Re: Combining marks with two letters

From: André Szabolcs Szelp (a.sz.szelp@gmx.net)
Date: Thu Feb 14 2008 - 08:55:59 CST

  • Next message: Philippe Verdy: "RE: FWD: 2008 UN Year of Languages. 2008-02-28 International Mother Language Day"

    Hello, Peter,

    "Adjusting kerning" does not do it, as the acute accent may not only be applied to cs grapheme as a whole, but actually both to c and s separately (which you could not represent if you tweaked the font to accomodate the acute over the digraph) in that phonetic transcription system, as all the three sounds represented by c, s and cs might be palatalised (similarly both single components of the digraphs sz, zs stand for other sounds palatalisable).

    I'll think about writing a proposal (and try to find the time?); however, I'd like to discuss the issue here first.
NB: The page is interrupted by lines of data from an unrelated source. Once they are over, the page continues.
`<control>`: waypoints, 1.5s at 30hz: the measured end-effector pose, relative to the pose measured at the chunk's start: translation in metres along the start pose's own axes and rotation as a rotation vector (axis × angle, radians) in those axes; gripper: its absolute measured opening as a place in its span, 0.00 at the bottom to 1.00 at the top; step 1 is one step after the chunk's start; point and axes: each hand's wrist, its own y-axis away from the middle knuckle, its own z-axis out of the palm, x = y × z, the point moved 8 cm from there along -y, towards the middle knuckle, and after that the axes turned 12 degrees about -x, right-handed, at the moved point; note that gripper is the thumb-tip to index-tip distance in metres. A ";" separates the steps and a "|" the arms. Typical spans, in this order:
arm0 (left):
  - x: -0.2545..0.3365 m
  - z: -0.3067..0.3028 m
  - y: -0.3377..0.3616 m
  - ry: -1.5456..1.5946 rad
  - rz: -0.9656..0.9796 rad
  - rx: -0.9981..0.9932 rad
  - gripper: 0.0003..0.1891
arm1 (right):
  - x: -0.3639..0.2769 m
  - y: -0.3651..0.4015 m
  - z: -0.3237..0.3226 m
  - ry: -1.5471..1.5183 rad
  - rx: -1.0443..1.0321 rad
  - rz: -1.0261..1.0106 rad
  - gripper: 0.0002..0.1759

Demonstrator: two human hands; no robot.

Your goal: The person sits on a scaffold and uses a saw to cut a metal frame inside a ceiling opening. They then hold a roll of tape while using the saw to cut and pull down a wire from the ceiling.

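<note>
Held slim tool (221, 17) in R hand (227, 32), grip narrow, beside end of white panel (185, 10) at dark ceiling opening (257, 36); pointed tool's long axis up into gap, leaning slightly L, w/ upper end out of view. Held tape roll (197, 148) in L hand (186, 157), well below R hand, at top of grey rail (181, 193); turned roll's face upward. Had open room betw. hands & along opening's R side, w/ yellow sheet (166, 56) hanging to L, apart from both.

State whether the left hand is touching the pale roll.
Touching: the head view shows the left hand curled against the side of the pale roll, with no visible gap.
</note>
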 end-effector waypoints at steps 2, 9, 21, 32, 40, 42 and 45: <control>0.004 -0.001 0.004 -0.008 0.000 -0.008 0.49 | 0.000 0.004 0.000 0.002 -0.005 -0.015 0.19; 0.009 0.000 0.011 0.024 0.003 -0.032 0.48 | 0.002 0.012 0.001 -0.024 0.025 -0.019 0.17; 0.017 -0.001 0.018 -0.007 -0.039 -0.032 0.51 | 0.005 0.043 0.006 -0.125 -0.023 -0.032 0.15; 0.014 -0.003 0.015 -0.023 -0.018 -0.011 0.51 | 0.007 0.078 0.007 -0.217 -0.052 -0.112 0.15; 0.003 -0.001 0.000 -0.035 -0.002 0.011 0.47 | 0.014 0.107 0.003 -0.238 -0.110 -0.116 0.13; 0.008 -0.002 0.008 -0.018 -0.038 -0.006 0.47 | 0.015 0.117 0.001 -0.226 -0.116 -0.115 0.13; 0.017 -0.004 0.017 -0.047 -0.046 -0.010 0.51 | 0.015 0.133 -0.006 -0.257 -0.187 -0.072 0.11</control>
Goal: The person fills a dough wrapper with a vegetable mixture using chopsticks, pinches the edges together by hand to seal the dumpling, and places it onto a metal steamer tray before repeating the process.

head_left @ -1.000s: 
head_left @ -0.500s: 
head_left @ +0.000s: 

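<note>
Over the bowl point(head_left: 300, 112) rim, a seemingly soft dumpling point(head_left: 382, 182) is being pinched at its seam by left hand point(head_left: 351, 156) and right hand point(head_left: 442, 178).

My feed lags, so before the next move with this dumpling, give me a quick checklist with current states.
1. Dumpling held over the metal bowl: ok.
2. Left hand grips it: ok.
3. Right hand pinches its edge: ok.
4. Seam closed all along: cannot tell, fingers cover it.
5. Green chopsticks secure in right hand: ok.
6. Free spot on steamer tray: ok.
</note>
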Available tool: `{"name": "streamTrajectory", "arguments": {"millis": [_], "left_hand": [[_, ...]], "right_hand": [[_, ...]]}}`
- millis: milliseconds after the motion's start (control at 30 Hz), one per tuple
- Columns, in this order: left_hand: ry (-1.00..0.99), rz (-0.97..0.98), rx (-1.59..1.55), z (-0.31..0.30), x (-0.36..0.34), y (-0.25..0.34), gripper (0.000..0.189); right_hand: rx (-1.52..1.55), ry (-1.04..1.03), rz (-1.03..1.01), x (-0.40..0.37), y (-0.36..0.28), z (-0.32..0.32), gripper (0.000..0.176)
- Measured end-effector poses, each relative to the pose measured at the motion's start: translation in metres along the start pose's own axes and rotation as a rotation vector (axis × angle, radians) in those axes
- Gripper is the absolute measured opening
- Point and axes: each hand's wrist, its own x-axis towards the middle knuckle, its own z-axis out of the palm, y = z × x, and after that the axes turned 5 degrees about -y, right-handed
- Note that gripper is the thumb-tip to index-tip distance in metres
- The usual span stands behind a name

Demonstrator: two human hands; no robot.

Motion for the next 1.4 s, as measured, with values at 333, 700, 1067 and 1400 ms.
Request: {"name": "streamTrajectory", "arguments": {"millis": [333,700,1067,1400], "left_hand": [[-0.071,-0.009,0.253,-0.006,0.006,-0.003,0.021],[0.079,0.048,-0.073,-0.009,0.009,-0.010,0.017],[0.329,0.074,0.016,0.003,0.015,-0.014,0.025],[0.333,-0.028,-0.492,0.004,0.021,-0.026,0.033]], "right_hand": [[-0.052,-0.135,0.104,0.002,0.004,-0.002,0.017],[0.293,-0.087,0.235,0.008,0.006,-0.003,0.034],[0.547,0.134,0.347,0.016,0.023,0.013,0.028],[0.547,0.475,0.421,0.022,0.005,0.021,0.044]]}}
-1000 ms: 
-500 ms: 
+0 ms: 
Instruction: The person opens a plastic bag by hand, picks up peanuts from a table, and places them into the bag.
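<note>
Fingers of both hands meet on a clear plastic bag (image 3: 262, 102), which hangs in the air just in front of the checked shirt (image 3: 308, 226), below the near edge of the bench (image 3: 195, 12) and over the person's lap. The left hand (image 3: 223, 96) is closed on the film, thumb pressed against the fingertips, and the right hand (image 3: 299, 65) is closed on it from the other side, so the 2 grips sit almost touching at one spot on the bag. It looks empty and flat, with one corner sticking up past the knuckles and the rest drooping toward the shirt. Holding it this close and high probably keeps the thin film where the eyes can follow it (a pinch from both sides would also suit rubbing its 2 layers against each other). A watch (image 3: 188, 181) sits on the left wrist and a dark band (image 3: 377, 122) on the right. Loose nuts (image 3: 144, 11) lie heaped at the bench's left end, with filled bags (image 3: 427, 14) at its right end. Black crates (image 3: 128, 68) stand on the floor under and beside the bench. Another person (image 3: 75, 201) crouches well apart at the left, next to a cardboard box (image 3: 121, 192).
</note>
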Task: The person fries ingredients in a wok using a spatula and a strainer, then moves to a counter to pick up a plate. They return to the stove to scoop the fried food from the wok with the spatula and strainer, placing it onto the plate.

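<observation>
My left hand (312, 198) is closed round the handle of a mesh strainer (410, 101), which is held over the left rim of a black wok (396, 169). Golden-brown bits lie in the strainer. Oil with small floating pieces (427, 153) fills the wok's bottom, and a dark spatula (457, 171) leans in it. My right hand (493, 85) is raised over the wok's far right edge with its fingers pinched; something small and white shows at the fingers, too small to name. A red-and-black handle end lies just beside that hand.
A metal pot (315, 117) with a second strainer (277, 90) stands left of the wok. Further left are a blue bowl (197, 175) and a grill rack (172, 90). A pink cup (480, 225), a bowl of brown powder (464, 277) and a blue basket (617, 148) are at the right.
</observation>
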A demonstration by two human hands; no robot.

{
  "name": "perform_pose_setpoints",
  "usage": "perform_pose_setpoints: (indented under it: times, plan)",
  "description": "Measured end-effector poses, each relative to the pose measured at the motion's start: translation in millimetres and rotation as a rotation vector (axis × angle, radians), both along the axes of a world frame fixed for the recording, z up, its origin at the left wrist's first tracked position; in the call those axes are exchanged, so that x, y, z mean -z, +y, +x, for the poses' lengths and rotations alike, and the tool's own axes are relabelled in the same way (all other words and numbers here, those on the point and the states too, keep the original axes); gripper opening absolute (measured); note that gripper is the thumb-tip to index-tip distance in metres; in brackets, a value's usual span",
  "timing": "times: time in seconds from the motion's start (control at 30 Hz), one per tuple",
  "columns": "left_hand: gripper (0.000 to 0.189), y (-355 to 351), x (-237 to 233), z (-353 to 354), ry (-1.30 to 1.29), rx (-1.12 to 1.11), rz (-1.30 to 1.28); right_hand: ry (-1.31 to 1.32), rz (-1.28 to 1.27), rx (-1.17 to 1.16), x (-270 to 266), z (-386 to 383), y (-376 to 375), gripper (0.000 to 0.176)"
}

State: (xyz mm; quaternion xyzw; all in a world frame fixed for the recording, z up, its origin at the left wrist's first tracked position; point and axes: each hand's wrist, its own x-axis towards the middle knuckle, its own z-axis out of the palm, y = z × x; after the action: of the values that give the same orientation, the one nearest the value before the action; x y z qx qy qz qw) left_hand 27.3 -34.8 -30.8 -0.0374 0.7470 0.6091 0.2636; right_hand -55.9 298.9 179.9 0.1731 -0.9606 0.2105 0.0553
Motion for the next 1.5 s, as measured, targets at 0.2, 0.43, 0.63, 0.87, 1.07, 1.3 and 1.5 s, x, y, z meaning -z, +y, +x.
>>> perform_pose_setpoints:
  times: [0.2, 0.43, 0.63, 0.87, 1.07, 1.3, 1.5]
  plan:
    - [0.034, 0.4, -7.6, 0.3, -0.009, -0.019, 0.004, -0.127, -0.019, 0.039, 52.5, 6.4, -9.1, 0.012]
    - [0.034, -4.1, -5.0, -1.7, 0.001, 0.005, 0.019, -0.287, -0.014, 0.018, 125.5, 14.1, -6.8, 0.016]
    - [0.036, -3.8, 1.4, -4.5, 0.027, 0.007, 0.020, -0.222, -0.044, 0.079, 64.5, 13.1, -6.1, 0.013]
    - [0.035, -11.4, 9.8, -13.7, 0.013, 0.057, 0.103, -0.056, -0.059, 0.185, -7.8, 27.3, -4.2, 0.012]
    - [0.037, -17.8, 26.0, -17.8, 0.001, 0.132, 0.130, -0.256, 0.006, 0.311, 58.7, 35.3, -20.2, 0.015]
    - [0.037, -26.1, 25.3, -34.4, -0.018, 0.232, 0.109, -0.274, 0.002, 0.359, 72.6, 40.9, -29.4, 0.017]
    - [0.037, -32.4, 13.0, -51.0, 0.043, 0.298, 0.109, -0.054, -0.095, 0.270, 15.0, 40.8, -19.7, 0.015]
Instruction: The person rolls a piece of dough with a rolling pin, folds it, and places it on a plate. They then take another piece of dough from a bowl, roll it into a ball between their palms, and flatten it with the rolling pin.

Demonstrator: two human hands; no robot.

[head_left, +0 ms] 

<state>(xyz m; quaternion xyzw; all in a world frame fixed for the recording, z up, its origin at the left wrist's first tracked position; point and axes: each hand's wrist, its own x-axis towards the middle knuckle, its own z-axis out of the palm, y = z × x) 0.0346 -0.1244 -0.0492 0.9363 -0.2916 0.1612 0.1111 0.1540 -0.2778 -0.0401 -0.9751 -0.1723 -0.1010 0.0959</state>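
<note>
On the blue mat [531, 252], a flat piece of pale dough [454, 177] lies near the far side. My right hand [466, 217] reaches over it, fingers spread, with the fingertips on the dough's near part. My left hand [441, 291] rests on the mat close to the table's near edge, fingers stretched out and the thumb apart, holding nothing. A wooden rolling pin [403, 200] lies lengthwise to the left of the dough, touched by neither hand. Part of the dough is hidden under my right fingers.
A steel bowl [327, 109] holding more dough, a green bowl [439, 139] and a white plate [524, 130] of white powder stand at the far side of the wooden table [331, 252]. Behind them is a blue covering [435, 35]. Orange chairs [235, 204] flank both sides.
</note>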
    Do you support the "INVISIBLE DOUBLE DIACRITIC MARK" (IDDM)? Encoding such a glyph would have the benefit of "compatibility" (but for a minor addition in the documentation) with the Abkhazian (was it?) case of double_tie CGJ dot.

    e.g.: LETTER1 IDDM CGJ SIMPLEDIACRITIC LETTER2

    Or creating a "CGJ2" which binds stronger than the CGJ currently implemented, similarly to how CGJ behaved previously with enclosing marks? (someone explained, LETTER1 CGJ LETTER2 DIACRITIC would create a grapheme consisting of LETTER1 and (LETTER2+DIACRITIC) according to the current standard).

    This second solution might make sense in enabling a _semantic_ encoding.
    As: what I did not mention is, that there is one trigraph in that writing scheme, that can take the same mark. Here a completely correct visual representation can be acchieved by D Z COMBININGACUTE S.

    A D CGJ2 Z CGJ S COMBININGACUTE would be more semantic, and semantic encoding (as opposed to visual encoding) _is_ one of the issues of Unicode, that's why we encode Indic text in phoneme order and reorder the glyphs with "complex rendering engines", after all.

    Then again, the IDDM could be seen as such a semantic sign in the first case and applied as
    D IDDM Z ACUTEACCENT IDDM S for the trigraph as well?

    Also, I have read several proposals about adding simple glyphs. This however would need some additional documentation in the standard about rendering etc. behaviour. Also on unicode.org the proposal section only talk about new characters. Could anyone point me to such proposals, where a special behaviour is assigned to it?

    Thanks,
     /Szabolcs

    -- Peter Constable wrote: --
    > However, there is at least one orthography which places a "simple"
    > diacritic centered on a digraph (*without* an additional double-width
    > diacritic)...

    Sometime last year, UTC considered a similar case involving an orthography for a language in (IIRC) Panama, and the decision was that this should be handled as a contextual kerning adjustment -- no additional characters needed to be encoded. Of course, that implies specially-designed fonts.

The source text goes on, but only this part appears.